Я был свидетелем, как его выступление по радио могло заставить город встать в полном смысле слова. Статистика тех лет утверждала, что более тридцати миллионов американцев выходили на улицу и слушали выступления Лонга по радио.
На одной из вечеринок, куда мы были приглашены группой врачей из Нью-Йорка, я увидел этого человека своими глазами. Дело было в разгар избирательной кампании, и надо же было так случиться, что именно в этом клубе Лонгу предстояло встретиться со своим конкурентом. Такому нечасто приходится становиться свидетелем, и я, предвкушая, ждал. Но до дебатов не дошло. На самом входе Хью Пирс Лонг, столкнувшись с противником, расстегнул ширинку, вынул член и стал мочиться на брюки политического конкурента. То, что я слышал при этом из его уст, отбивало само желание с ним соперничать.

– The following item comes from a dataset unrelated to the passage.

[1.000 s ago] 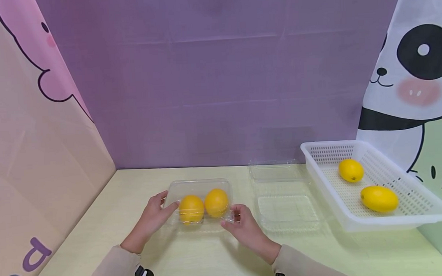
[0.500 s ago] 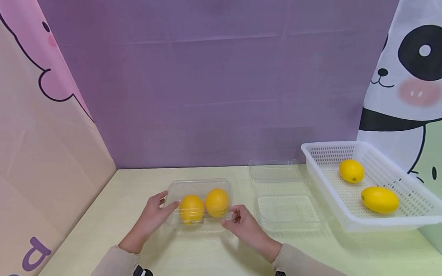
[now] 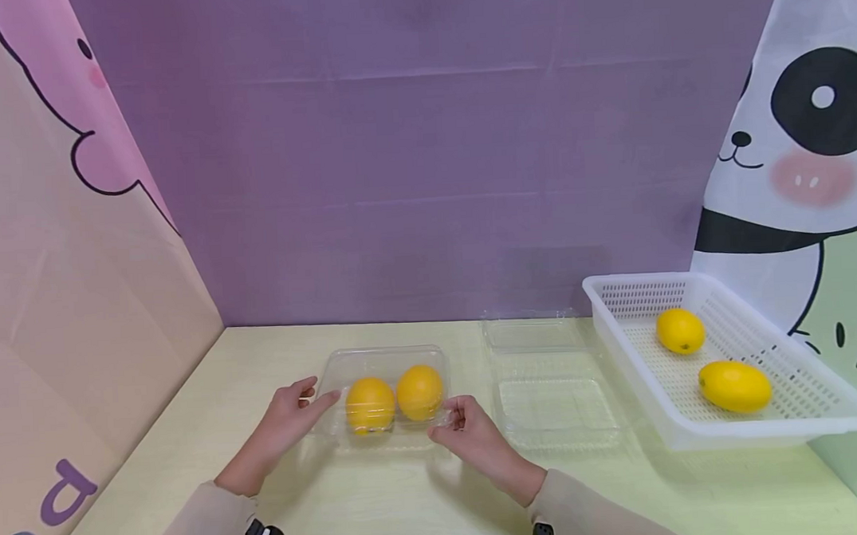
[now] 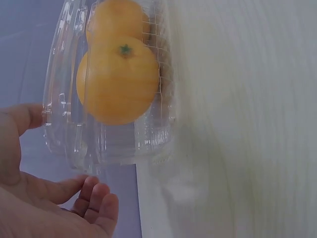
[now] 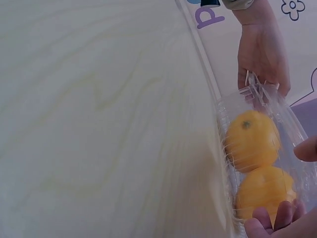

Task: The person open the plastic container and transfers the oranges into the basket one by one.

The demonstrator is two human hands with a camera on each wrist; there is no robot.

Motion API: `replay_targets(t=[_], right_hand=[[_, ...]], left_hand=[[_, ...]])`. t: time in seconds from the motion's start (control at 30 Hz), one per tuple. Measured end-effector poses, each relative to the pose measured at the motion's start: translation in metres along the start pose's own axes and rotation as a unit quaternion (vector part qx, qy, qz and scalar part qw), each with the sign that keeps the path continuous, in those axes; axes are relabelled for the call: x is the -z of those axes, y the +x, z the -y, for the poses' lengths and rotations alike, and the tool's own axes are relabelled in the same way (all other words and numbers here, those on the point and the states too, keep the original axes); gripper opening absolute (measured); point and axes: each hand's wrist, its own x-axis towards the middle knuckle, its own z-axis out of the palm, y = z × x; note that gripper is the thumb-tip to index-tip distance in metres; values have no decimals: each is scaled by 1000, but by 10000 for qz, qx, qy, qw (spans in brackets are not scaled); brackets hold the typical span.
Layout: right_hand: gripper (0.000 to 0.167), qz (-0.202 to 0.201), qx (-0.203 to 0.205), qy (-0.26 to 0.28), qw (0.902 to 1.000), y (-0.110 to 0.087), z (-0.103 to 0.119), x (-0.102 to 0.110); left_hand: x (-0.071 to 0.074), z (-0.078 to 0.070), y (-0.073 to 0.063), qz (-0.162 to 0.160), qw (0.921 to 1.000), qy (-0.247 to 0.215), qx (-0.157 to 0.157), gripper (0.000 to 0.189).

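Two oranges (image 3: pixel 371 405) sit side by side inside a clear plastic clamshell box (image 3: pixel 385 361), whose lid covers them. My left hand (image 3: pixel 287 417) is at the box's left end. In the left wrist view its fingers (image 4: pixel 106 206) are loosely bent beside the end wall, and one digit reaches the clear rim. At the front right corner my right hand (image 3: pixel 475 441) pinches the box between thumb and fingers. In the right wrist view, curled fingers (image 5: pixel 277 218) lie in front of the nearer orange, with the thumb (image 5: pixel 307 148) on the other side.
A second clear clamshell box (image 3: pixel 557 405) lies open on the pale wooden table (image 3: pixel 381 501), right of the right hand. Beyond it a white perforated basket (image 3: pixel 665 417) holds two yellow lemons (image 3: pixel 735 386). A purple cloth (image 3: pixel 425 180) closes off the back.
My left hand has drawn slightly left and its hold on the box's end has loosened. The right hand and the box with the oranges have stayed almost still.
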Motion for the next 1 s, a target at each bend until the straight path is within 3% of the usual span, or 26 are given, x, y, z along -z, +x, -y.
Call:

— Вы — стенка, которую я обязательно подвину.
И на глазах всех его противник отступил. И тут же ушел из клуба.
Что-то подсказывало мне, что жить Лонгу оставалось недолго. В 1935-м Рузвельт потребовал у своей команды данные о возможностях и политическом влиянии Лонга. Отчет ему принесли быстро, и в нем значилось, что последний в состоянии собрать около семи миллионов голосов. Для входа в Белый дом этого было, конечно, недостаточно, но вполне хватило бы для того, чтобы заказать туда вход и Рузвельту.